By May Chow | AsianWeek Staff Writer

Related: The Secret's in the Aphrodisiac, Mood Food

I live in a city of single souls. Men and women, who for whatever reason,have never felt the hug of a band on their ring fingers, or don’t have someone to attach the girlfriend/boyfriend label to, roam the streets of San Francisco.

Why, in a city of some 800,000 people is it so hard to find a date or mate? Countless times I’ve heard that either the guy is gay or the girl is “so out of my league” or either one is too much of a loser. Has the pool of eligible bachelors and bachelorettes dried up, leaving us with hundreds of singles battling it out with one another to capture that cherished third date?

Maybe we’re just too picky. I feel that inhabitants of Northern California have developed an ultra-sensitive date-honing ability. Deciding not to date someone because he/she does iyengar yoga instead of bikram or eats Trader Joe’s bread instead of Whole Food’s is pretty asinine; but I know people who were rejectors and rejectees because of this. Scary.

So where do we find someone — outside of the bar scene — who we can connect with and not worry about what brand of ketchup they use? Let’s revisit the faithful standbys:

Church/Temple: How many times have you thought about dating and relationships in church/temple?

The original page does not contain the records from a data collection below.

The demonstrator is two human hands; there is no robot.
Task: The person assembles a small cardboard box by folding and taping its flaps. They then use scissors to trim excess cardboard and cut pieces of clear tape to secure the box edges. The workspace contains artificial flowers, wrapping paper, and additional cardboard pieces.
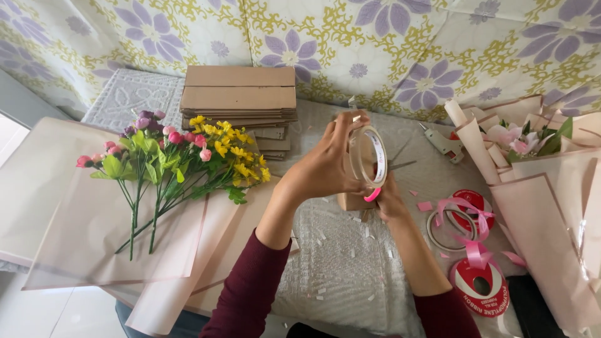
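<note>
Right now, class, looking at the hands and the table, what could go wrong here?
1. The left hand grips the tape roll by its rim, so it could slip onto the table.
2. The right hand is mostly hidden behind the roll, so loose tape might stick to fingers.
3. The ribbon trails loose nearby and could snag a sleeve.

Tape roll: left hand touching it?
Touching. The head view shows the left hand wrapped around the tape roll, its fingers curled over the rim with no gap.

2 hands [325, 166], 1 tape roll [369, 156], 2 ribbon spools [479, 285] (red), 1 glue gun [443, 143], 1 cardboard stack [239, 97].
</note>
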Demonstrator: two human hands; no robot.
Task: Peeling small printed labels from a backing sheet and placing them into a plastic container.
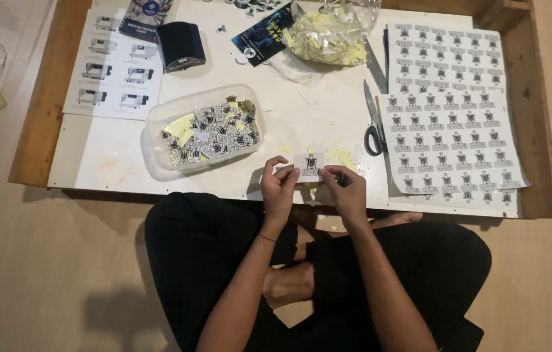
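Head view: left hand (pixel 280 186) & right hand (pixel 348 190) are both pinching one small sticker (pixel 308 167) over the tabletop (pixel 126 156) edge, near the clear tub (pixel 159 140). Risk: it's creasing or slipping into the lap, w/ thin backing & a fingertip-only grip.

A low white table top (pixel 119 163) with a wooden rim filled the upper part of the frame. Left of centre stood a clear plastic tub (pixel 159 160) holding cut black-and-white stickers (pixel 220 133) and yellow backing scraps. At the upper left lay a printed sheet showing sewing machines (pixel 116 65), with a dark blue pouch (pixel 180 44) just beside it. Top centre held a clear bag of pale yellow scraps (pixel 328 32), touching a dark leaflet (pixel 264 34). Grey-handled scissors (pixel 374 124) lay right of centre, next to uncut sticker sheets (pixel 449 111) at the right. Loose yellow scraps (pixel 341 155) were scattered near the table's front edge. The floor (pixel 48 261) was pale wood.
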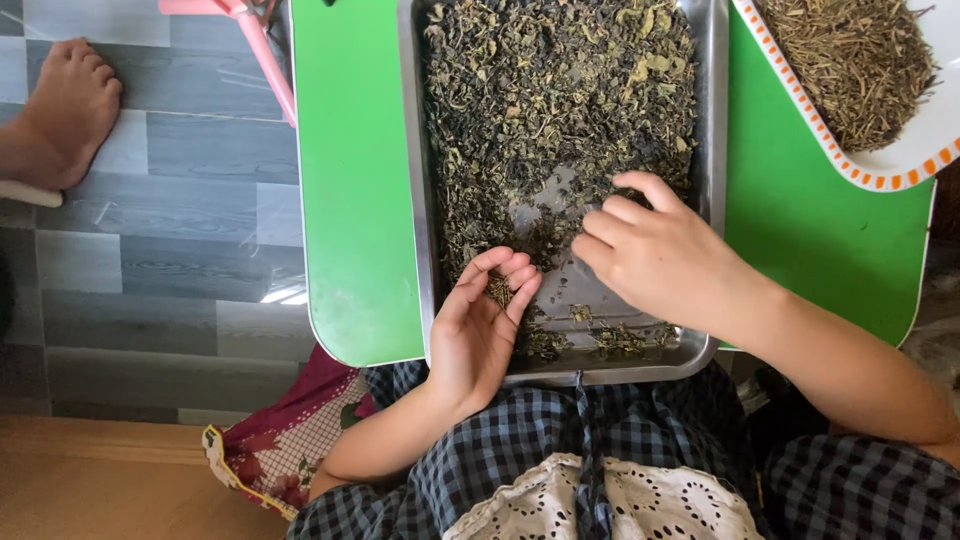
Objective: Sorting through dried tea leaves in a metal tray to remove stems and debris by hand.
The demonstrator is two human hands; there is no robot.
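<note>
A steel tray (414, 200) full of dried, crumbled green leaves (540, 90) is set on a green counter (345, 180), its near edge drawn up to the lap so that both hands can work inside it without stretching. The left hand (478, 330) is held palm up over the tray's near left corner, fingers curled into a shallow cup, and a small pinch of thin stems (499, 290) is kept in that hollow, apparently as a holding place. The right hand (655, 255) is laid palm down over the tray's near right part, fingers bent and pressed toward the edge of the leaf heap; whether anything is pinched under them cannot be told. Bare metal is exposed at the tray's near middle. Beyond the tray's far right corner, a white plate with an orange-marked rim (850, 170) is loaded with stems alone. Left of the tray, off the counter, a bare foot (60, 110) is rested on the grey floor.
</note>
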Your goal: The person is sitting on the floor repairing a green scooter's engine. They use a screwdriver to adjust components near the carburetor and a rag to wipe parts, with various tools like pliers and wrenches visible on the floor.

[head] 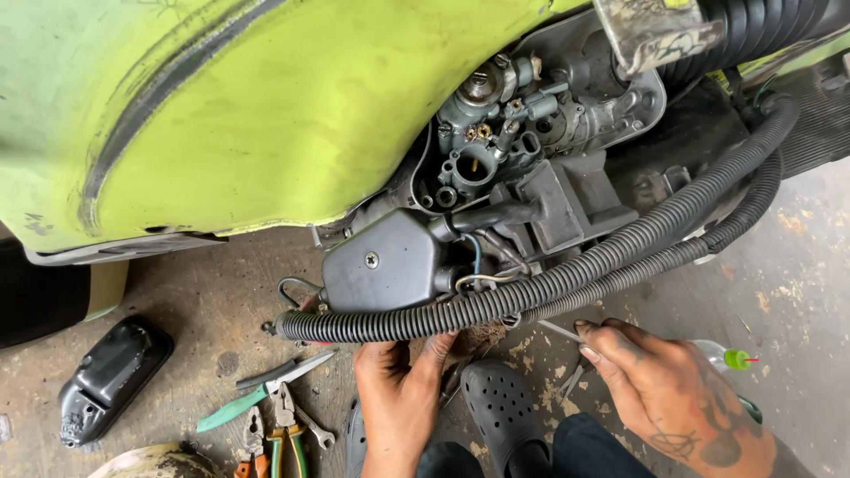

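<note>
The corrugated hose is being supported from below by the left hand, fingers curled against it, under the carburettor. A thin tie is being pinched by the right hand; it should be kept steady

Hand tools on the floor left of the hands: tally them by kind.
Scissors, green handles: 1
Pliers, one orange-handled and one green-handled: 2
Small wrench: 1
Total: 4
</note>
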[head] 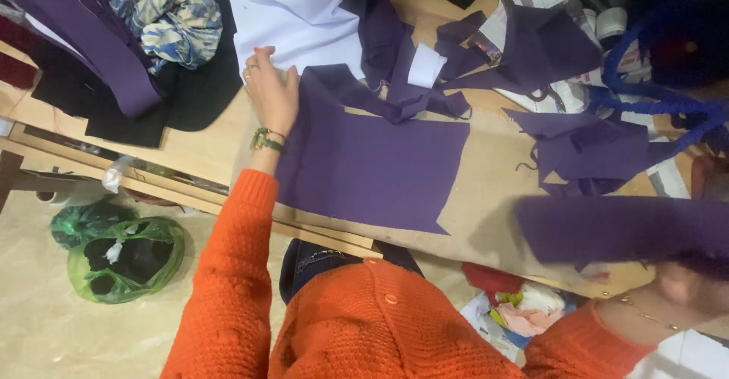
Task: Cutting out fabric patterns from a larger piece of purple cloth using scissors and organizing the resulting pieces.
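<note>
Purple cloth panel under flat open left hand; right hand grips blurred purple strip; scraps near.

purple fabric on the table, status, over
Left hand flat on the big purple fabric piece. Right hand lifting a blurred purple strip. Purple scraps lie beside.

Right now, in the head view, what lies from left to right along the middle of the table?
Folded purple fabric strip → blue-and-cream patterned cloth bundle → left hand resting on the flat purple fabric panel → crumpled purple fabric scraps → blurred purple cloth held up by the right hand.
</note>
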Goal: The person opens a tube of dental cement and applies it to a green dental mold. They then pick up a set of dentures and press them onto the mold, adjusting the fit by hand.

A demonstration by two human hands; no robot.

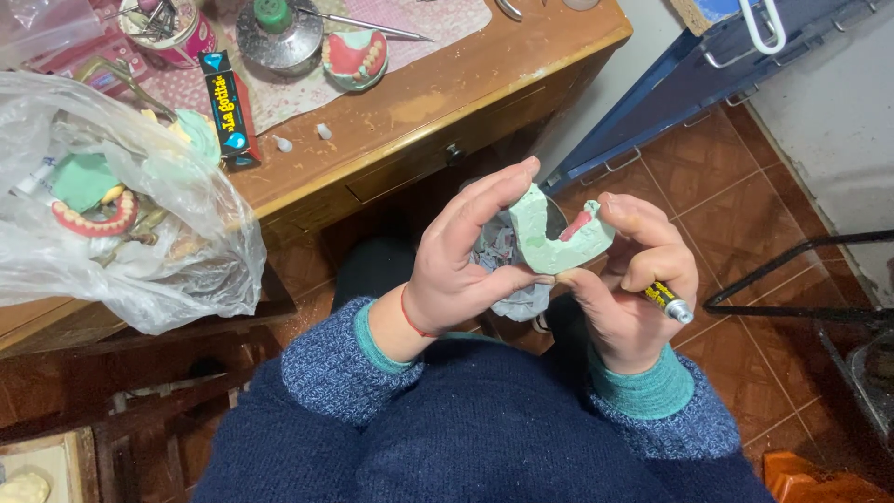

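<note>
While both hands grip it above the lap, the pale green horseshoe-shaped plaster cast [559,240] shows pink wax; left hand [461,270] fingers pinch its rim, right hand [638,289] also clasps a small tube [669,300], below the wooden counter [447,102].

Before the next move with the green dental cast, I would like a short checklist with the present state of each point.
1. Green dental cast held by both hands: ok, the left hand and the right hand pinch it from both sides.
2. Pink wax strip sits on the cast: ok, it is visible on the inner curve.
3. Small tube secured: ok, the right hand's fingers curl around it.
4. Tube capped: cannot tell, the tip is too small.
5. Cast over a support: not ok, it is in the air above the floor, away from the wooden desk.
</note>
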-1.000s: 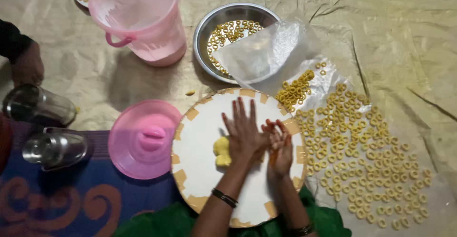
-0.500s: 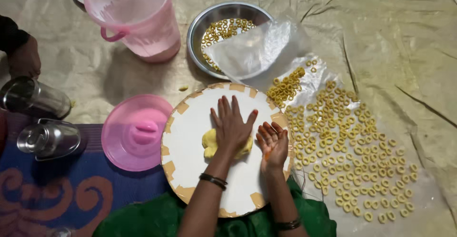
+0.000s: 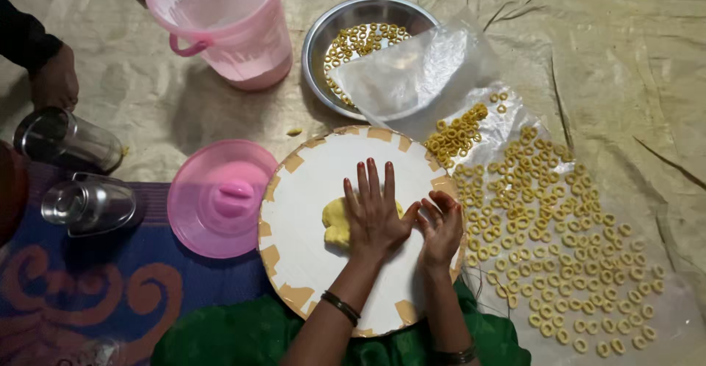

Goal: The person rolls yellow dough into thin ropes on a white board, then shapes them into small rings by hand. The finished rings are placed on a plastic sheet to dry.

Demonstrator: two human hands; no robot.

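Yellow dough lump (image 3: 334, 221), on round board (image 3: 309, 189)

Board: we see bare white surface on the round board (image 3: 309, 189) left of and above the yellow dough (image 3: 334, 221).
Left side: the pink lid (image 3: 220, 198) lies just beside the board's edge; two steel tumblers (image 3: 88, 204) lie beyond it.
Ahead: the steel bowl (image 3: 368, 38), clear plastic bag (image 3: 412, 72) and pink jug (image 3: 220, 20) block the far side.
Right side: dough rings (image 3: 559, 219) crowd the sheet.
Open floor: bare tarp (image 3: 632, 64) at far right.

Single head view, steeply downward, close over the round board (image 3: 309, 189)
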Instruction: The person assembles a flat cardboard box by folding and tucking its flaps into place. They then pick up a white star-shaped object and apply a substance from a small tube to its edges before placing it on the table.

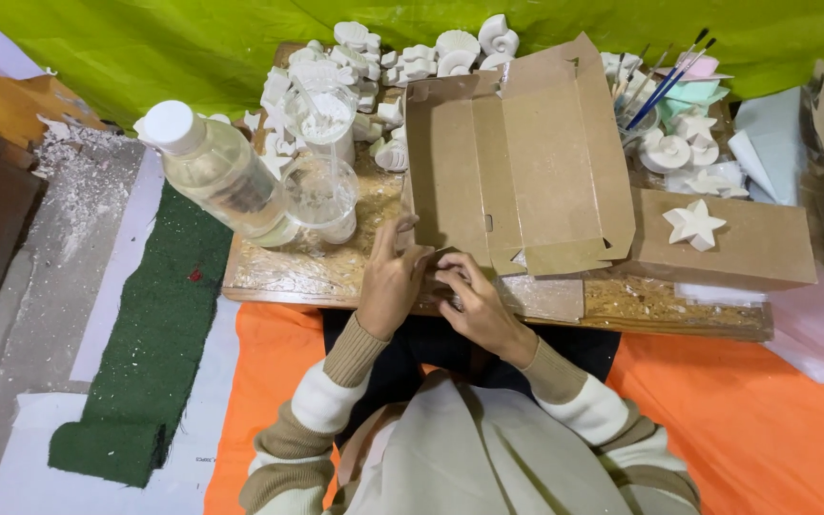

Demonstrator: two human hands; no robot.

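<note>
An unfolded brown cardboard box blank point(517, 162) stands tilted on the wooden board point(336, 277) in front of me. My left hand point(391, 277) grips its lower left edge, thumb on the inner face. My right hand point(474, 300) pinches the bottom flap near the box's lower middle, fingers curled around the cardboard. Both hands touch the box and almost meet.
A clear plastic bottle point(216, 172) and clear cups point(321, 195) stand at left. Several white plaster shells and stars point(412, 57) fill the back. A closed brown box point(727, 248) carries a white star point(694, 224). Paintbrushes point(665, 81) stand at the back right. A green mat point(154, 343) lies left.
</note>
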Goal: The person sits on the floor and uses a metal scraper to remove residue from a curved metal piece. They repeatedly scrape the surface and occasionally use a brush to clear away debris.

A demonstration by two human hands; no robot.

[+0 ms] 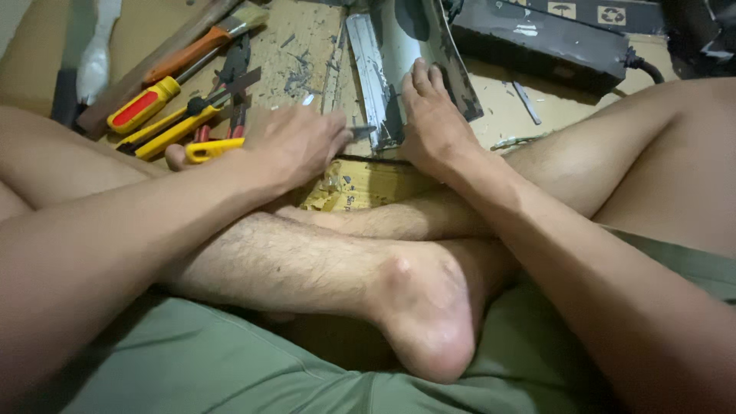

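Note:
I sit cross-legged on cardboard. My left hand (299, 142) is closed around a small dark tool (363, 131). Only the tool's tip shows, and it touches the near end of a long grey metal strip (368, 61). My right hand (433, 123) lies flat with its fingers together, pressing on a worn grey metal sheet (406, 31) right beside the strip. The two hands are close together just beyond my crossed shins. A torn yellowish piece of cardboard (360, 184) lies under them.
Hand tools lie at the left: a red-and-yellow screwdriver (146, 103), yellow-handled tools (172, 130), an orange-handled paintbrush (195, 46) and red-handled pliers (234, 115). A black box with a cable (537, 42) lies at the back right. Scrapings litter the cardboard (299, 61).

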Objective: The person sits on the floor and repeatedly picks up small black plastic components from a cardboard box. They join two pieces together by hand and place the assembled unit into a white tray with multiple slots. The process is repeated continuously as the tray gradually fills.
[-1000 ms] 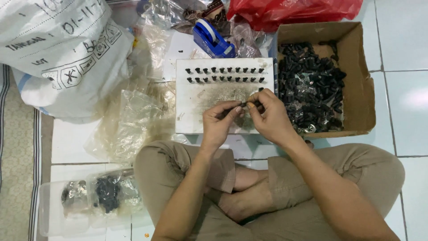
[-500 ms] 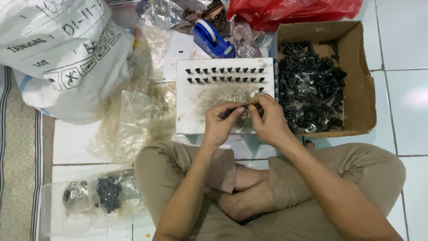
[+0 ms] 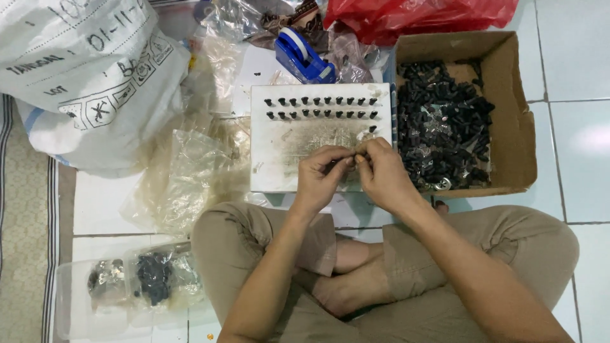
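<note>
Both hands meet fingertip to fingertip over the near half of the white board [image 3: 279, 159]. The left hand [image 3: 321, 174] and right hand [image 3: 381, 174] are each pinched narrow on one small dark part [image 3: 351, 158], which is largely hidden between the fingers; its shape cannot be told. Holding it above the board would let a dropped piece land on the board and not on the floor.

Far left of the hands lies a large white sack [image 3: 82, 70]. Nearer, crumpled clear bags [image 3: 184, 178] cover the tiles, and a clear tub [image 3: 127, 286] with bagged dark pieces sits beside the left knee.

Just beyond the hands, two rows of small black pegs [image 3: 321, 108] stand upright in the board, with one lone peg starting a third row. Behind the board rests a blue tape dispenser [image 3: 302, 57].

Immediately right of the right hand, a cardboard box [image 3: 508, 127] of loose black parts touches the board's edge, presumably for short reaches. Open tile remains only farther right.
</note>
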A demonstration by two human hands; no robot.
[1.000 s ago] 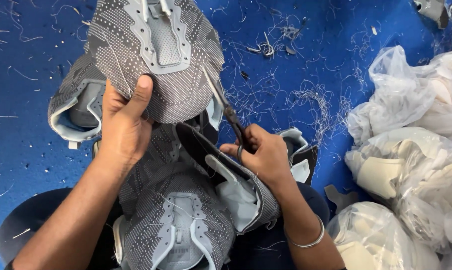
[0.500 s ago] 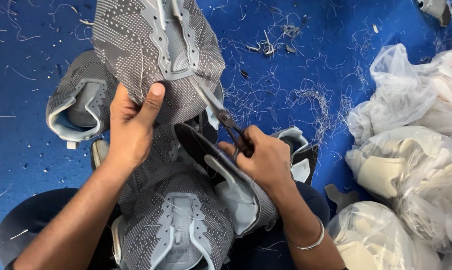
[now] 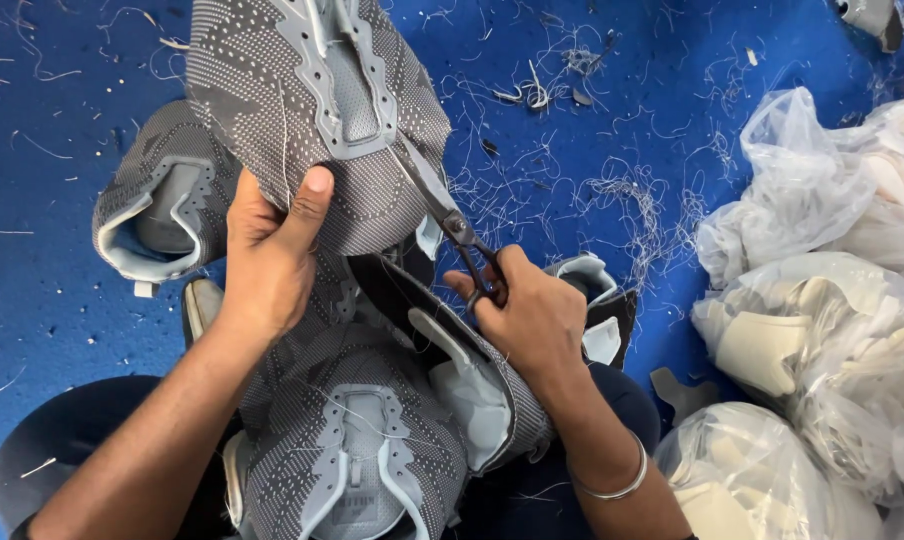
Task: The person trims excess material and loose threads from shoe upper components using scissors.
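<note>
Here, the grey knitted shoe upper (image 3: 312,110) is held up in front of you over the blue floor (image 3: 32,260), near the top of the view. Your left hand (image 3: 267,255) is closed on its lower edge, thumb pressed against the patterned fabric. Your right hand (image 3: 527,315) is wrapped around the handles of the scissors (image 3: 442,210), whose blades reach up to the upper's right edge. More grey uppers (image 3: 362,450) lie piled in your lap beneath both hands. Loose thread trimmings (image 3: 622,200) scatter the floor, and clear plastic bags of pale parts (image 3: 822,330) sit at your right.
</note>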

I’ll tell you what, next time you’re there, check out the person sitting next to you.

Supermarket: Those are nice melons you have there. Ah, the supermarket, purveyor of groceries and sundries and potential dates. But why do I think about cruising in the 1970s?

Bookstore: I actually think this is a good place to meet people. I met my last boyfriend at a Barnes and Noble on 65th and Broadway in Manhattan.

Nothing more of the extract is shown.